Group normally distributed data into bins according to the distance from the mean, measured in standard deviations.

X = randn(1000,1);
edges = std(X)*(-3:3);
Y = discretize(X,edges, 'categorical', ...
    {'-3sigma', '-2sigma', '-sigma', 'sigma', '2sigma', '3sigma'});

Y contains undefined categorical values for the elements in X that are farther than 3 standard deviations from the mean.

Preview the values in Y.

Y(1:15)

ans = 15x1 categorical
     sigma 
     2sigma 
     -3sigma 
     sigma 
     sigma 
     -2sigma 
     -sigma 
     sigma 
     <undefined> 
     3sigma 
     -2sigma 
     <undefined> 
     sigma 
     -sigma 
     sigma

Confirm that approximately 68% of the data falls within one standard deviation of the mean.

nnz(Y=='-sigma' | Y=='sigma')/numel(Y)

ans = 0.6910

Input Arguments

collapse all

`X` — Input array
vector | matrix | multidimensional array

Input array, specified as a vector, matrix, or multidimensional array. X contains the data that you want to distribute into bins.

`edges` — Bin edges
numeric vector

Bin edges, specified as a numeric vector with increasing values. The bin edges can contain consecutive repeated elements. Consecutive elements in edges form discrete bins, which discretize uses to partition the data in X. By default, each bin includes the left bin edge, except for the last bin, which includes both bin edges.

edges must have at least two elements, since edges(1) is the left edge of the first bin and edges(end) is the right edge of the last bin.

Example: Y = discretize([1 3 5],[0 2 4 6]) distributes the values 1, 3, and 5 into three bins, which have edges [0,2), [2,4), and [4,6].

`N` — Number of bins
scalar integer

Number of bins, specified as a scalar integer.

discretize divides the data into N bins of uniform width, choosing the bin edges to be "nice" numbers that overlap the range of the data. The largest and smallest elements in X do not typically fall right on the bin edges. If the data is unevenly distributed, then some of the intermediate bins can be empty. However, the first and last bin always include at least one piece of data.

Example: [Y,E] = discretize(X,5) distributes the data in X into 5 bins with a uniform width.

`dur` — Uniform bin duration
scalar `duration` | scalar `calendarDuration` | `'second'` | `'minute'` | `'hour'` | `'day'` | `'week'` | `'month'` | `'quarter'` | `'year'` | `'decade'` | `'century'`

Uniform bin duration, specified as a scalar duration or calendarDuration, or as one of the values in the table.

If you specify dur, then discretize can use a maximum of 65,536 bins (or 2¹⁶). If the specified bin duration requires more bins, then discretize uses a larger bin width corresponding to the maximum number of bins.
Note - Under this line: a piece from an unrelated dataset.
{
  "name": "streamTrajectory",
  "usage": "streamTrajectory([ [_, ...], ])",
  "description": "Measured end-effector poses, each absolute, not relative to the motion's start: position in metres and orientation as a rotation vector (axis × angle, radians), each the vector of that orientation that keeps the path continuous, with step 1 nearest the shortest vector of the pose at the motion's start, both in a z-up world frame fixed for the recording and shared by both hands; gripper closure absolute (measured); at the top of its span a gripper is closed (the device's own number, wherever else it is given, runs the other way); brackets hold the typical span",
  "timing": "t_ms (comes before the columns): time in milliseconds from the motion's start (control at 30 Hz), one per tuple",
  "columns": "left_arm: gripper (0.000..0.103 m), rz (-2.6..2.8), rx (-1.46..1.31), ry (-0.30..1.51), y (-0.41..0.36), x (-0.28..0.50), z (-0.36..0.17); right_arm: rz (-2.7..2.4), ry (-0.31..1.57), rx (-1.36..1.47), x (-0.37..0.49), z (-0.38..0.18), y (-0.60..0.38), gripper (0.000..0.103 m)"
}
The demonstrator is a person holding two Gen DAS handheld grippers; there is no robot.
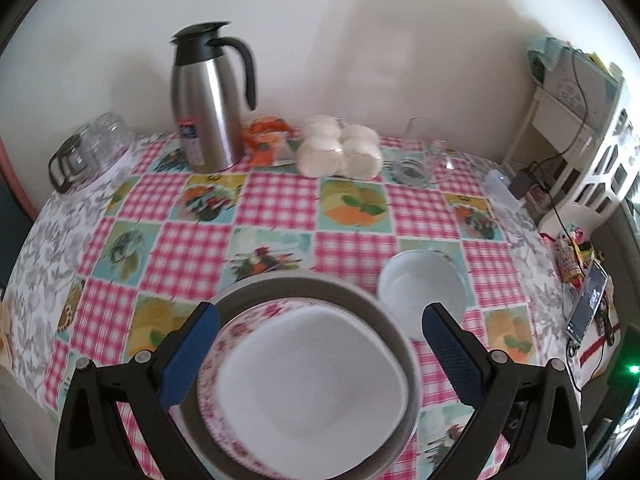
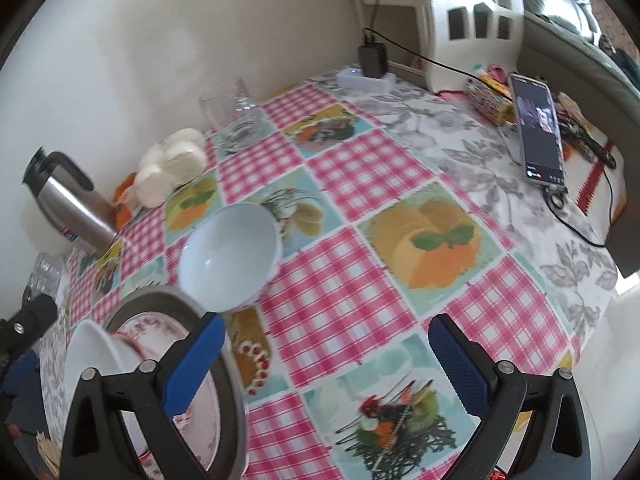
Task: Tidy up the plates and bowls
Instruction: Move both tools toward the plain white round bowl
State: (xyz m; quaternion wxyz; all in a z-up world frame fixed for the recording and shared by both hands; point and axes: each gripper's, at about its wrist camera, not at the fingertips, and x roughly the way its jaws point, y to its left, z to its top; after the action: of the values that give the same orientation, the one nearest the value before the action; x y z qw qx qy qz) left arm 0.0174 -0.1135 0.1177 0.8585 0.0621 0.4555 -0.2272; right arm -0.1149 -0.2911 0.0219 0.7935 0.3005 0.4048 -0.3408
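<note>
Left claw wide over plate stack | right claw wide, empty | stack's near edge cut off

A glossy white bowl sits on smooth patterned oilcloth near a brushed-steel flask; textured blue rubber fingers.
</note>
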Motion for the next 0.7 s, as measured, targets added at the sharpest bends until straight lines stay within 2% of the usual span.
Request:
streamTrajectory([
  [300,0.002,-0.561,0.144,0.928,-0.160,0.018,0.118,-0.749,0.877,0.644,-0.106,0.013,-0.312,0.000],
  [700,0.001,-0.594,0.140,0.970,-0.209,0.027,0.083,-0.712,0.921,0.679,-0.079,-0.018,-0.337,0.001],
])
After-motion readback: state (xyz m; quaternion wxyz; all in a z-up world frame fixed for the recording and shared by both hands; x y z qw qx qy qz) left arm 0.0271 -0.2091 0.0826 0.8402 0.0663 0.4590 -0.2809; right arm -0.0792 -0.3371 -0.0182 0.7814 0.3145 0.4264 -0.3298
Value	Works with...	Description
`'second'`	Datetime or duration values	Each bin is 1 second.
`'minute'`	Datetime or duration values	Each bin is 1 minute.
`'hour'`	Datetime or duration values	Each bin is 1 hour.
`'day'`	Datetime or duration values	For datetime inputs, each bin is 1 calendar day. This value accounts for Daylight Saving Time shifts. For duration inputs, each bin is 1 fixed-length day (24 hours).
`'week'`	Datetime values	Each bin is 1 calendar week.
`'month'`	Datetime values	Each bin is 1 calendar month.
`'quarter'`	Datetime values	Each bin is 1 calendar quarter.
`'year'`	Datetime or duration values	For datetime inputs, each bin is 1 calendar year. This value accounts for leap days. For duration inputs, each bin is 1 fixed-length year (365.2425 days).
`'decade'`	Datetime values	Each bin is 1 decade (10 calendar years).
`'century'`	Datetime values	Each bin is 1 century (100 calendar years).

Example: [Y,E] = discretize(X,'hour') divides X into bins with a uniform duration of 1 hour.

Data Types: char | duration | calendarDuration

`values` — Bin values
vector

Bin values, specified as a vector of any data type. values must have the same length as the number of bins, length(edges)-1. The elements in values replace the normal bin index in the output. That is, if X(1) falls into bin 2, then discretize returns Y(1) as values(2) rather than 2.

If values is a cell array, then all the input data must belong to a bin.

Example: Y = discretize(randi(5,10,1),[1 1.5 3 5],diff([1 1.5 3 5])) returns the widths of the bins, rather than indices ranging from 1 to 3.

`displayFormat` — Datetime and duration display format
character vector

Datetime and duration display format, specified as a character vector. The displayFormat value does not change the values in Y, only their display. You can specify displayFormat using any valid display format for datetime and duration arrays. For more information about the available options, see Set Date and Time Display Format.

Example: discretize(X,'day','categorical','h') specifies a display format for a duration array.

Example: discretize(X,'day','categorical','yyyy-MM-dd') specifies a display format for a datetime array.

Data Types: char

`categoryNames` — Categorical array category names
cell array of character vectors

Categorical array category names, specified as a cell array of character vectors. categoryNames must have length equal to the number of bins.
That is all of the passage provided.